■ Problem requirements ■
Quote exactly, and only, the lines from the one with "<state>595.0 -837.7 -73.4" through the end of the listing.

────────

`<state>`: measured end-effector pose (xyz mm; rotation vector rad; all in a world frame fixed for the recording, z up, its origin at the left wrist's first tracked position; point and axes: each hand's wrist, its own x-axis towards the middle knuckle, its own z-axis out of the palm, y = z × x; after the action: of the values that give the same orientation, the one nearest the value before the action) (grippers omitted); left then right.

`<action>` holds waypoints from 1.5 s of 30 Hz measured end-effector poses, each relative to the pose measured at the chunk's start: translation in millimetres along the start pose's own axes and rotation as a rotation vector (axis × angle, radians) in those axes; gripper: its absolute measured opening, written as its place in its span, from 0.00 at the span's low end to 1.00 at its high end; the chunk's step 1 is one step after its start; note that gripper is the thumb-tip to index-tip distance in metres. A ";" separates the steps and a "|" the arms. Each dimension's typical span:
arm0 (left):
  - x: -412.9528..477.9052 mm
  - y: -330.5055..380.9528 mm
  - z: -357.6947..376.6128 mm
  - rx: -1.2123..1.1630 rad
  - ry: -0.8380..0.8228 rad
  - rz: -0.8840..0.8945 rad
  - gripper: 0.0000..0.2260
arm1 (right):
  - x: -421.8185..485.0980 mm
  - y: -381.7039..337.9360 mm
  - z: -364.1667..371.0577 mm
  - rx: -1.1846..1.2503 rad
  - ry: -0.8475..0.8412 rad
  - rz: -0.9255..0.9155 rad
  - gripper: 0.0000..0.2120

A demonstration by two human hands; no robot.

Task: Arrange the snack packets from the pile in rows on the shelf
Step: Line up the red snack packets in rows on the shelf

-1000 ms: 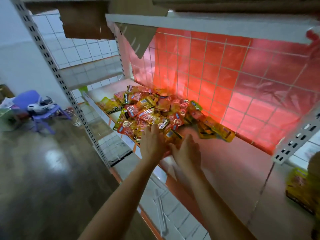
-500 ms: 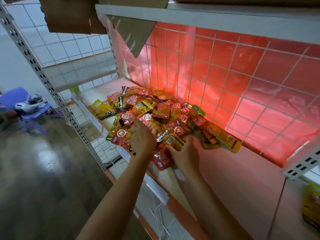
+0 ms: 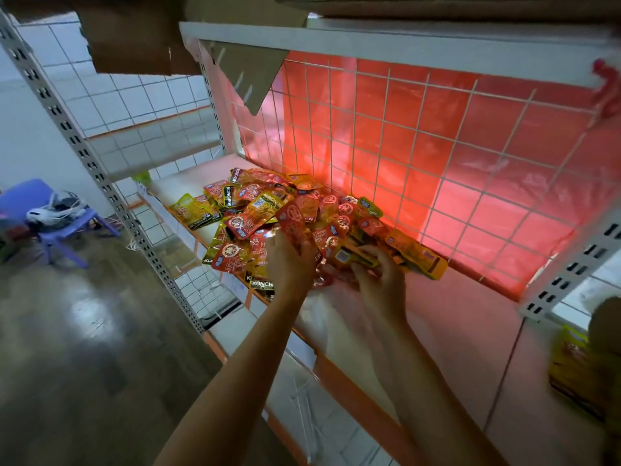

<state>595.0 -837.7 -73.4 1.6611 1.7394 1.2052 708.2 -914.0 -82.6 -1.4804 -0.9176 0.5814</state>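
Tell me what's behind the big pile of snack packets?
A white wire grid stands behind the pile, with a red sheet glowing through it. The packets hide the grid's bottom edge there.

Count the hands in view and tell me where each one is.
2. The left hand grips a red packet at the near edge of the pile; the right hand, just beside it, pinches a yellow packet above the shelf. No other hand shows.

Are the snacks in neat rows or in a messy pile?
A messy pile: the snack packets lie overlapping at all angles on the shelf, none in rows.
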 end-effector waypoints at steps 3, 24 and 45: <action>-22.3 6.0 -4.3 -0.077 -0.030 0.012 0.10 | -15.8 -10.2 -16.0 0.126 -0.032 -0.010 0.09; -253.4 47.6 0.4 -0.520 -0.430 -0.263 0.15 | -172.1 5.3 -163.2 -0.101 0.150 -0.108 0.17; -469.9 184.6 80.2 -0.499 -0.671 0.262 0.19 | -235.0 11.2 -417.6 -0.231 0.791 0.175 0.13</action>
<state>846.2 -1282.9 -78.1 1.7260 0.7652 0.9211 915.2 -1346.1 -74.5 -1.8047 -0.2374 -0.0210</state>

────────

■ Your solution ■
<state>595.0 -837.7 -73.4 1.6611 1.7394 1.2052 708.2 -914.0 -82.6 -1.4804 -0.9176 0.5814</state>
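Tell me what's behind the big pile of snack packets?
A white wire grid stands behind the pile, with a red sheet glowing through it. The packets hide the grid's bottom edge there.

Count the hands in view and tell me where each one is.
2. The left hand grips a red packet at the near edge of the pile; the right hand, just beside it, pinches a yellow packet above the shelf. No other hand shows.

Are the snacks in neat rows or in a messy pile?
A messy pile: the snack packets lie overlapping at all angles on the shelf, none in rows.
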 end-effector waypoints at steps 3, 24 and 45: <action>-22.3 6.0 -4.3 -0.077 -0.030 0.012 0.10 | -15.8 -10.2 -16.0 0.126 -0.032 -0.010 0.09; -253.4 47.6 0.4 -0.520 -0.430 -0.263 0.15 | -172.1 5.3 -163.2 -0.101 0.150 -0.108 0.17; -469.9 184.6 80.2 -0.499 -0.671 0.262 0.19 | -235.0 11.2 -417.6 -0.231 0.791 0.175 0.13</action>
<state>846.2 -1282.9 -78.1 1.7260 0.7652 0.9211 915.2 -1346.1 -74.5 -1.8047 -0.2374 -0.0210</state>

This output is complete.